What needs to be done ▸
From the listing below, retype exactly the line holding "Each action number", the line holding "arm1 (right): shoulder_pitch", and the lines between them; skip everything else.

Supplied data below:

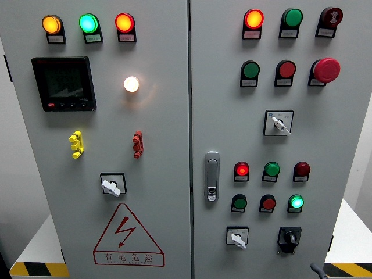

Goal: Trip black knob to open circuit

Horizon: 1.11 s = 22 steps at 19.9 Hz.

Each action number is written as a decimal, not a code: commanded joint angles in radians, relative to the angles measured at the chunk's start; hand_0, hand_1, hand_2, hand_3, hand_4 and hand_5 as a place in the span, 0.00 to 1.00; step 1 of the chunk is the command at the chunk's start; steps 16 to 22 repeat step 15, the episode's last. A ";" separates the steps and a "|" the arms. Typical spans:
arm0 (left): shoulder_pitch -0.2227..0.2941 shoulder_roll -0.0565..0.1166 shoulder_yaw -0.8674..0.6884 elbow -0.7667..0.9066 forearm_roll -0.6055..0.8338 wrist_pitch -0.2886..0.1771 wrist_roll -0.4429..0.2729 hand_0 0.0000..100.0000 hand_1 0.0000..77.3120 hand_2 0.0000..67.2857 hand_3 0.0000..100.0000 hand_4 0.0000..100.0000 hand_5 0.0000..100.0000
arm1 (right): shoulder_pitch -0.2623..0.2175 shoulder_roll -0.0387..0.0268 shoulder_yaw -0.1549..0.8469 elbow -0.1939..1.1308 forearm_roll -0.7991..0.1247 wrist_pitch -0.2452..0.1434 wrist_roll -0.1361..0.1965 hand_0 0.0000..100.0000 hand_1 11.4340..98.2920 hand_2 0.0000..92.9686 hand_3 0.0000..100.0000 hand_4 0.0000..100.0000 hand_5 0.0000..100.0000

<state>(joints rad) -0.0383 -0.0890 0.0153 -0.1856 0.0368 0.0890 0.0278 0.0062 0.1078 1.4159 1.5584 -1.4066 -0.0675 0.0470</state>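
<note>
head view faces a grey cabinet (174, 145) with two doors. on the left door, amber (51, 24), green (88, 23) and red (124, 22) lamps glow at 11 o'clock above a dark meter (63, 83); a warning triangle (128, 235) sits at 7 o'clock. a door handle (212, 176) stands just right of the middle seam. the black knob (289, 237) sits at 5 o'clock on the right door, beside a white switch (237, 237). neither hand shows, so how open either is cannot be told; a dark tip (317, 269) pokes in at the bottom edge.
</note>
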 commanded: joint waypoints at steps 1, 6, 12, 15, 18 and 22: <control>0.000 0.000 0.000 0.000 0.000 0.000 0.000 0.00 0.00 0.29 0.26 0.10 0.09 | -0.023 -0.0004 -0.002 0.020 -0.017 0.000 0.001 1.00 0.40 0.04 0.28 0.20 0.42; 0.000 0.000 0.000 0.000 0.000 0.000 0.000 0.00 0.00 0.29 0.26 0.10 0.09 | -0.066 -0.0034 -0.038 0.049 -0.037 0.000 0.002 1.00 0.40 0.05 0.26 0.19 0.39; 0.000 0.000 0.000 0.000 0.000 0.000 0.000 0.00 0.00 0.29 0.26 0.10 0.09 | -0.078 0.0011 -0.063 0.051 -0.054 -0.001 0.002 1.00 0.40 0.05 0.25 0.19 0.38; 0.000 0.000 0.000 0.000 0.000 0.000 0.000 0.00 0.00 0.29 0.26 0.10 0.09 | -0.087 0.0088 -0.063 0.051 -0.089 -0.001 0.002 1.00 0.40 0.05 0.25 0.18 0.37; 0.000 0.000 0.000 0.000 0.000 0.000 0.000 0.00 0.00 0.29 0.26 0.10 0.09 | -0.087 0.0088 -0.063 0.051 -0.089 -0.001 0.002 1.00 0.40 0.05 0.25 0.18 0.37; 0.000 0.000 0.000 0.000 0.000 0.000 0.000 0.00 0.00 0.29 0.26 0.10 0.09 | -0.087 0.0088 -0.063 0.051 -0.089 -0.001 0.002 1.00 0.40 0.05 0.25 0.18 0.37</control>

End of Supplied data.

Exercise response ▸
Each action number is written as a decimal, not a code: commanded joint angles in radians, relative to the angles measured at the chunk's start; hand_0, hand_1, hand_2, hand_3, hand_4 and hand_5 as a place in the span, 0.00 to 1.00; step 1 of the chunk is the command at the chunk's start; steps 16 to 22 repeat step 15, the episode's last. A ";" separates the steps and a "|" the arms. Typical spans:
arm0 (left): shoulder_pitch -0.2227..0.2941 shoulder_roll -0.0565..0.1166 shoulder_yaw -0.8674..0.6884 elbow -0.7667..0.9066 forearm_roll -0.6055..0.8338 wrist_pitch -0.2886..0.1771 wrist_roll -0.4429..0.2729 hand_0 0.0000..100.0000 hand_1 0.0000..77.3120 hand_2 0.0000..67.2857 hand_3 0.0000..100.0000 hand_4 0.0000..100.0000 hand_5 0.0000..100.0000
arm1 (right): shoulder_pitch -0.2623..0.2175 shoulder_roll -0.0387..0.0268 shoulder_yaw -0.1549..0.8469 elbow -0.1939..1.1308 forearm_roll -0.7991..0.1247 wrist_pitch -0.2452..0.1434 wrist_roll -0.1361..0.1965 hand_0 0.0000..100.0000 hand_1 11.4340..98.2920 hand_2 0.0000..92.9686 hand_3 0.0000..100.0000 hand_4 0.0000..100.0000 hand_5 0.0000..100.0000

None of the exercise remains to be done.